From time to time the threat landscape changes in a way that persuades me to contact my clients and let them know that heightened awareness and caution are needed.  This is one of those times.

I will start this advisory with advice that must be passed around as thoroughly as possible to computer users everywhere. 

Do not respond in any way to an email that proposes anything that you were not very specifically looking for. 

Never click a link in an email unless you asked for the link from someone that you know, and they gave it to you directly.

If you receive a warning about a service that you use, go directly to the website of the service that you use in the way that you typically access it, such as using a bookmark or typing in the address into the address bar of your web browser.  If the message is valid, the warning will be on the site.

If you receive a warning about a service or account that you don’t know about or know that you do not have or use, disregard the email and delete it.

Read Internet search results carefully when searching online for information.  Only navigate your web browser to domains that you know and trust.

A relatively new form of malware, (read as a general term for “computer virus”), called CryptoLocker has been on the loose in the Internet for several weeks.  It is a type of infection that we call “Ransomware”, because the attackers have designed the program to deprive you of access to the data on your own computer with the promise to restore your access once you pay them a certain amount of money.  In the past, these types of attacks typically changed an attribute of your data file that made it invisible, but an experienced technician could easily restore access to the files after cleaning the infection off your computer.

Not so with CryptoLocker.  The problem with CryptoLocker is that it actually puts all of your data files into an encrypted data file that is encrypted in a way not breakable by any means available outside of national security agencies.  CryptoLocker starts to perform this encryption and removal of your data files immediately after your computer is infected, and once complete, a message arises that informs you that you have 72 hours and counting to pay $300 in BitCoin or MoneyPak, (untraceable payment methods).  The screen contains a countdown timer that shows when your time is up, at which point the CryptoLocker servers delete the private key necessary to decrypt your data, and your data is lost.

If you see the window on your computer showing this message, it is very probably too late for ABN or anyone else to do anything about your data.  The best thing to do is to shut down your computer by holding down the power button for five seconds, and then  remove all network connections from the computer.

If your computer is connected to a network server sharing files, CryptoLocker will attempt to encrypt those files and it will succeed if you have read/write access rights to those files.  Server data may be recovered from backup, however most personal computer hard drives are not backed up.  If an external backup drive is connected to your computer at the time of infection, CryptoLocker will encrypt the backup, making it unavailable to you, as well as open DropBox, Google Drive, SkyDrive, or Jungle Disk connections.

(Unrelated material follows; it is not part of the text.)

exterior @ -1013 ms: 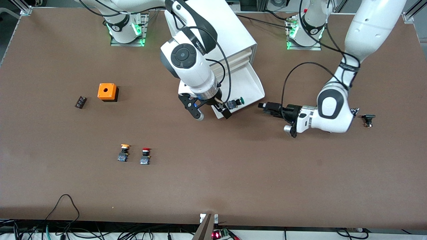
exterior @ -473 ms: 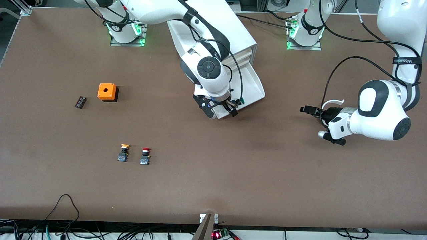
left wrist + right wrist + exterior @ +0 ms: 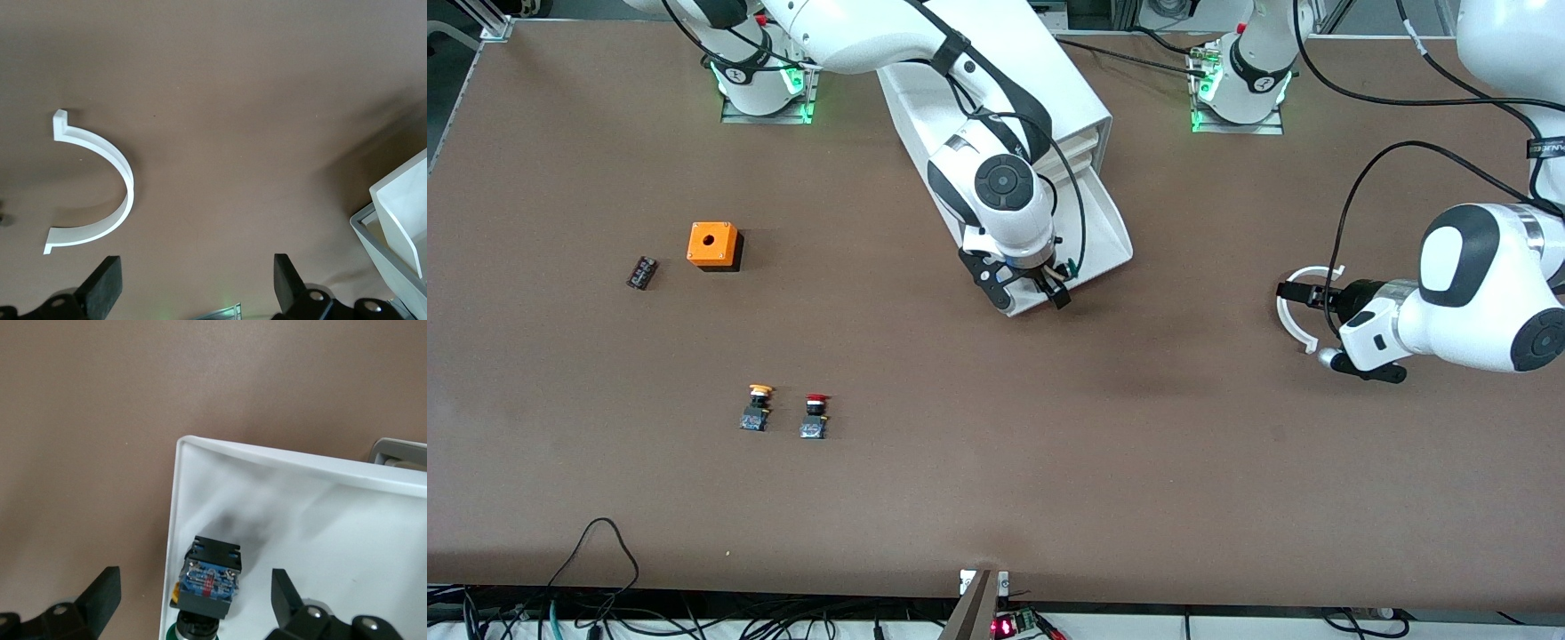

There is no guarantee that you will receive your data back if you pay the $300 because law enforcement agencies are chasing the key server locations and shutting them down if they find them, which has the effect of canceling any outstanding ransoms in the process, and losing the data for those ransoms.  In most cases, paying the ransom will unlock your data because the validity of the promise is what is making this threat so profitable.

Finally, because this threat has been so successful financially, it is likely that the number and type of threats similar to CryptoLocker will grow.

On an upbeat note, no clients of ABN have yet experienced this infection.  We are doing our best to maintain your antivirus software at current revisions and updates if you are relying on us for that service.  At this time, this is the best effort that we can make, along advisories like this one.